REQUIRED WORK:
Only one stretch of the data below should be repeated: the lines from the line containing "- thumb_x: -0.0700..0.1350" through the line containing "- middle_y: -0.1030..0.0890", inclusive, exactly as they are.

==============================

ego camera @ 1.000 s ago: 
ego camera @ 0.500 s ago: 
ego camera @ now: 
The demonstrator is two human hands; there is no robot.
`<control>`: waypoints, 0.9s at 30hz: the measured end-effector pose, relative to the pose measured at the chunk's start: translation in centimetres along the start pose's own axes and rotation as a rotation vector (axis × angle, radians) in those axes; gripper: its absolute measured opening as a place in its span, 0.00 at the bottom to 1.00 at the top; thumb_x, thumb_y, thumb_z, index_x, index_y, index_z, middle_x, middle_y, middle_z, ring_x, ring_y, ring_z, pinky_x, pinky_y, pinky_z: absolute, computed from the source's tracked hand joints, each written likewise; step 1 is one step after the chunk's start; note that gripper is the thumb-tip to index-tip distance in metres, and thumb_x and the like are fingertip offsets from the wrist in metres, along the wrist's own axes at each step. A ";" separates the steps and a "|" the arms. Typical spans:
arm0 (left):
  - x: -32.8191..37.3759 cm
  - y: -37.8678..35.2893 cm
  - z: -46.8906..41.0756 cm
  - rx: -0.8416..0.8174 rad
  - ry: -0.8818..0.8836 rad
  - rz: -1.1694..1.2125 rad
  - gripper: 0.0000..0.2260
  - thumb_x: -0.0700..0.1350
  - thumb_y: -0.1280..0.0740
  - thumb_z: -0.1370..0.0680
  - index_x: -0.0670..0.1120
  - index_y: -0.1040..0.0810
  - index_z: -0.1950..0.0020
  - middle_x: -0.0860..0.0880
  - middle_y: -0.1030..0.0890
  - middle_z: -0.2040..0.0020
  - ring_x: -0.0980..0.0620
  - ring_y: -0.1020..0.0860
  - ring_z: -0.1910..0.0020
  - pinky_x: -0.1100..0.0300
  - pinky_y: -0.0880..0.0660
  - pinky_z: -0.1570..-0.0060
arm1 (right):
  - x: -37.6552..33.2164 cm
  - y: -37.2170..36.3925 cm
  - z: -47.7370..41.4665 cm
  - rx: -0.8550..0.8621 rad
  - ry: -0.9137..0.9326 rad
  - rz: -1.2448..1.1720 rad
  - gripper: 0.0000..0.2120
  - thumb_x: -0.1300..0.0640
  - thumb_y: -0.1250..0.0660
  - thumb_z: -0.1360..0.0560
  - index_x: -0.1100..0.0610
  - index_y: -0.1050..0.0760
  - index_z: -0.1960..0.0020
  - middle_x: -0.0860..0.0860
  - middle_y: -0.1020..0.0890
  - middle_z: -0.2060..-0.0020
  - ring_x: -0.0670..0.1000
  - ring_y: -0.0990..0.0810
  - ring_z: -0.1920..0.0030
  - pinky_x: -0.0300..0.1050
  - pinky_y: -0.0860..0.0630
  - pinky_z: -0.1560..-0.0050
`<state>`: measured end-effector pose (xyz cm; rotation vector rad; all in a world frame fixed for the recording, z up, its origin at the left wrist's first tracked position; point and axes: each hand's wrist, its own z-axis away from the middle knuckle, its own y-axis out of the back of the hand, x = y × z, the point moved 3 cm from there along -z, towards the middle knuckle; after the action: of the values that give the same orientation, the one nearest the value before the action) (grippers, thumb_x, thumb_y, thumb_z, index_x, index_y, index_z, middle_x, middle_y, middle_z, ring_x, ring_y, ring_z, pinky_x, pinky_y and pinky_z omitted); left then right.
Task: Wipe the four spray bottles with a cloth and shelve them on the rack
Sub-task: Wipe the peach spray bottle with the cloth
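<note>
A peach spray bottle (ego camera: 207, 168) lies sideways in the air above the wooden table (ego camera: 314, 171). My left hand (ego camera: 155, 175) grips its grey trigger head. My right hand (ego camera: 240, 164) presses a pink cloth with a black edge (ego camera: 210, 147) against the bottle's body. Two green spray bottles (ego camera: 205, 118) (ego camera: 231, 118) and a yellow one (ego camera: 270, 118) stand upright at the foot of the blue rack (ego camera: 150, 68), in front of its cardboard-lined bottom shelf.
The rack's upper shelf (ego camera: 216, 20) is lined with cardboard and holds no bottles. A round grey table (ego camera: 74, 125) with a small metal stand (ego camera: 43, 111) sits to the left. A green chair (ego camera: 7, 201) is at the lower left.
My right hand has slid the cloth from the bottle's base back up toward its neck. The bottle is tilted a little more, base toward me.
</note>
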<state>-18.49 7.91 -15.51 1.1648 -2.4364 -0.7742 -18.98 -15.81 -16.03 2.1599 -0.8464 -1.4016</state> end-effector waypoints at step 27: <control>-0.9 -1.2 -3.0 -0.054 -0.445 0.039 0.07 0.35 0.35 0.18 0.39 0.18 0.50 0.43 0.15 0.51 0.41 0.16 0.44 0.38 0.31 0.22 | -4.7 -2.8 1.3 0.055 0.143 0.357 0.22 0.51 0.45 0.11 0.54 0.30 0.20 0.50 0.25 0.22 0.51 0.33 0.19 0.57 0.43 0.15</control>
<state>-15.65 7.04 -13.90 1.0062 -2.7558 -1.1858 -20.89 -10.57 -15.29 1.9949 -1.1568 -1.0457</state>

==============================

ANSWER FOR THIS EXERCISE:
  - thumb_x: -0.0700..0.1350
  - thumb_y: -0.1280..0.0740
  - thumb_z: -0.1370..0.0680
  - index_x: -0.0670..0.1120
  - index_y: -0.1040..0.0810
  - index_z: -0.1950..0.0020
  - middle_x: -0.0860..0.0880
  - middle_y: -0.1030..0.0890

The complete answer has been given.